Give the number of lines below that contain the string "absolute", and no other text.

(Stored items)
[Start of section]

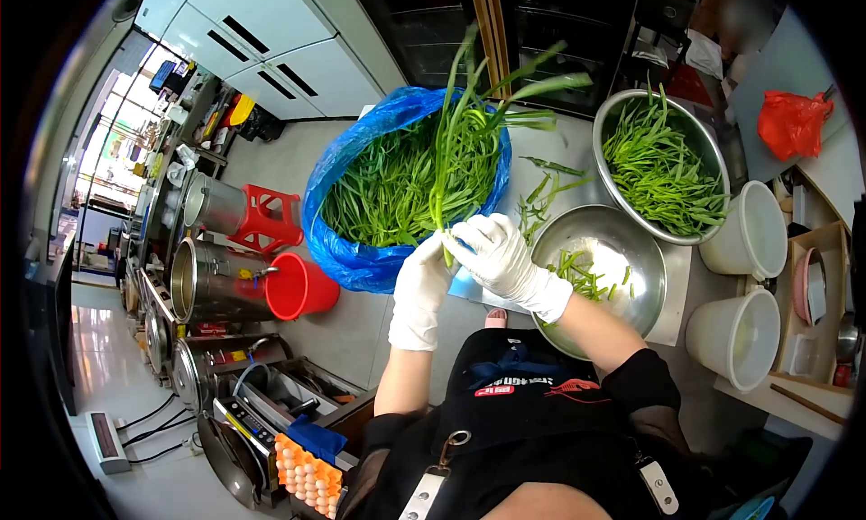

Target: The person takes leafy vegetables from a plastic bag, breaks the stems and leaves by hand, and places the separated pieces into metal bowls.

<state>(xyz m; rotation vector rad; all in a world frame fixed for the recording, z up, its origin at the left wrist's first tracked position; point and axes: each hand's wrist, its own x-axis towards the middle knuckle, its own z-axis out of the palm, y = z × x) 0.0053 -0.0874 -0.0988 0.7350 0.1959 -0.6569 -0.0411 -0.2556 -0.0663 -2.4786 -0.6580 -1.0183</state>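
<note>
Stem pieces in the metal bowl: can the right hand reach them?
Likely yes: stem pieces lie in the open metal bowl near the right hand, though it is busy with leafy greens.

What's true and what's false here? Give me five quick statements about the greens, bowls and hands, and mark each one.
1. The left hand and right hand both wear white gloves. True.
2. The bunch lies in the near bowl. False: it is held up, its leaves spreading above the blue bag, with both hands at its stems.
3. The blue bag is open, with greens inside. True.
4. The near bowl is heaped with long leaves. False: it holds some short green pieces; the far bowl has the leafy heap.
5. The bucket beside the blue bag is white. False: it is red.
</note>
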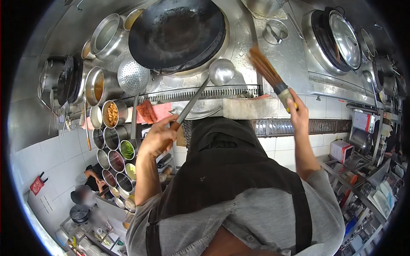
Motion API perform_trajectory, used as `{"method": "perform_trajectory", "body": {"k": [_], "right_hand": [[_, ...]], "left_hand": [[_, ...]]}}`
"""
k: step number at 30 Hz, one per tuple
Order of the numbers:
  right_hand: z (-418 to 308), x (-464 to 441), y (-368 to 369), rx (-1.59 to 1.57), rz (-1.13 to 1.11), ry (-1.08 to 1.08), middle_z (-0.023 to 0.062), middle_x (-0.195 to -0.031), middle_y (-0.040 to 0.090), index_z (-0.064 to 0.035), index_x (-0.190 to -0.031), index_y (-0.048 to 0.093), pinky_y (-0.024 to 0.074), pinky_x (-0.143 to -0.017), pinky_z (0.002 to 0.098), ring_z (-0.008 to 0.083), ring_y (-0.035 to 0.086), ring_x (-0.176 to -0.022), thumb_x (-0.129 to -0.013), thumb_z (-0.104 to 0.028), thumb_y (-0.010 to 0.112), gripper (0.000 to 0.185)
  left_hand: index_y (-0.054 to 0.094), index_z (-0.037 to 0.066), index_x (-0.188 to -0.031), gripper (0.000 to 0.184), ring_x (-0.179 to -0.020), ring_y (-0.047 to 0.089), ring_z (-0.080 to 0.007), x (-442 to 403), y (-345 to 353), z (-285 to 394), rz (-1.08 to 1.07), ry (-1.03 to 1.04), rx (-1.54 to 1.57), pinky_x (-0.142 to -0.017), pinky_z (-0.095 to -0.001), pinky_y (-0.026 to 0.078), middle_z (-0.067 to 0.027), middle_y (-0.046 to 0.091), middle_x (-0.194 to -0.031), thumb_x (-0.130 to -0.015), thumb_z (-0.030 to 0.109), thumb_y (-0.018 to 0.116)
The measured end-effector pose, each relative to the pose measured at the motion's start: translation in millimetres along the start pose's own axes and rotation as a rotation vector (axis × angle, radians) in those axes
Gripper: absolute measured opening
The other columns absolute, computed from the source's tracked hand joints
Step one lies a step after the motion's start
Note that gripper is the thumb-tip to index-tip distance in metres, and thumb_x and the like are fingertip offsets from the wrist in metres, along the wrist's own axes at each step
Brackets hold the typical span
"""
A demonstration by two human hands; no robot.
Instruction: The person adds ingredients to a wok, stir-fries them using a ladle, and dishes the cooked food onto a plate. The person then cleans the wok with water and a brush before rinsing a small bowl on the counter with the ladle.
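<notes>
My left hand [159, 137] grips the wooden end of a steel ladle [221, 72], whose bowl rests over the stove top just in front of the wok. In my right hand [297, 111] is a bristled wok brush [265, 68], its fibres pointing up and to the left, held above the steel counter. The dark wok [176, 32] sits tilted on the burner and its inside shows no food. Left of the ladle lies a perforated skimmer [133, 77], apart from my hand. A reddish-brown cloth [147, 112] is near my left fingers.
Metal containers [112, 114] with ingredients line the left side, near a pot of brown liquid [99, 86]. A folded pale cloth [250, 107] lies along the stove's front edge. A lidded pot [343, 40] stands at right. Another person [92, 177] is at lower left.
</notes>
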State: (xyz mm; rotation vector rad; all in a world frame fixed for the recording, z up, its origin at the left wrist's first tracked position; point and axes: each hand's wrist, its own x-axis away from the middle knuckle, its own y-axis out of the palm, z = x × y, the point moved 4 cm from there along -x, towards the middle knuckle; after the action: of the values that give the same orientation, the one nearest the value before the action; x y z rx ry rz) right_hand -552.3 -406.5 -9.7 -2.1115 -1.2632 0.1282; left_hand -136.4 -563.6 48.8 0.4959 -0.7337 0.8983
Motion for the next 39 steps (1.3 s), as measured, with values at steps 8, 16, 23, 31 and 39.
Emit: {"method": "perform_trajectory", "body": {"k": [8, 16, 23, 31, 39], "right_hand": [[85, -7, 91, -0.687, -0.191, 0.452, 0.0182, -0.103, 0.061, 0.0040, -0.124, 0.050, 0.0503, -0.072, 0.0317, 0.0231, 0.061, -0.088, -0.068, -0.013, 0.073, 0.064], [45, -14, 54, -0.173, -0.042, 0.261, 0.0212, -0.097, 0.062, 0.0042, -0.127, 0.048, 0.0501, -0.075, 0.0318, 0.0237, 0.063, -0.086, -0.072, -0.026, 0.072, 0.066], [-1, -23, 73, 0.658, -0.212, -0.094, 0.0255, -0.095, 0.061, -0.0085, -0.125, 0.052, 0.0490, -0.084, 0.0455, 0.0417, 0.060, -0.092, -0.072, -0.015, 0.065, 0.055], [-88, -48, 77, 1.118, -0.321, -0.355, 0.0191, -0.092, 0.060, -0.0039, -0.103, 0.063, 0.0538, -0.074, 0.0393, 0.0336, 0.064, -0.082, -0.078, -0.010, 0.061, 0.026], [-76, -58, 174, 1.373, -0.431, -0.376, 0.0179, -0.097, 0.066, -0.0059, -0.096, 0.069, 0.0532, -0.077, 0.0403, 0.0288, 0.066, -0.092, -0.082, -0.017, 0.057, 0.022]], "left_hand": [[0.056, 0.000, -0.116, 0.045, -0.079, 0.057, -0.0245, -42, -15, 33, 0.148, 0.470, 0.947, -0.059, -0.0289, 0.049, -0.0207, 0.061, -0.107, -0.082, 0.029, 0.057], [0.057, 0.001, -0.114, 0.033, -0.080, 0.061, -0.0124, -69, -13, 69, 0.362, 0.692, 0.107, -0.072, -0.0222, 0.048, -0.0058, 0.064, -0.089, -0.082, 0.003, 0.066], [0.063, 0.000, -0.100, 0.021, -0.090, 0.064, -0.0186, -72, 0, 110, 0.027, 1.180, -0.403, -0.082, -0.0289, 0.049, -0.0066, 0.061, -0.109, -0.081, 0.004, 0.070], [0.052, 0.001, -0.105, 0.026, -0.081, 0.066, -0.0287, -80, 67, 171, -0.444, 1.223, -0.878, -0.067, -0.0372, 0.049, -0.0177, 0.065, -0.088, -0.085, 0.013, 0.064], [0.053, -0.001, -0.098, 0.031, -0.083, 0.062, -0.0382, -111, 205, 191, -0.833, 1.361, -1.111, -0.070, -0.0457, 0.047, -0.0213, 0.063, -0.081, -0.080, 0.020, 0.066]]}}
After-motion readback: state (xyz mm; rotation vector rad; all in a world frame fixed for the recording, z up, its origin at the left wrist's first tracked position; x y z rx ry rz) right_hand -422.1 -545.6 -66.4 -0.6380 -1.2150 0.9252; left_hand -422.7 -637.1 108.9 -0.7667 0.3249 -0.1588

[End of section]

- Task response -
2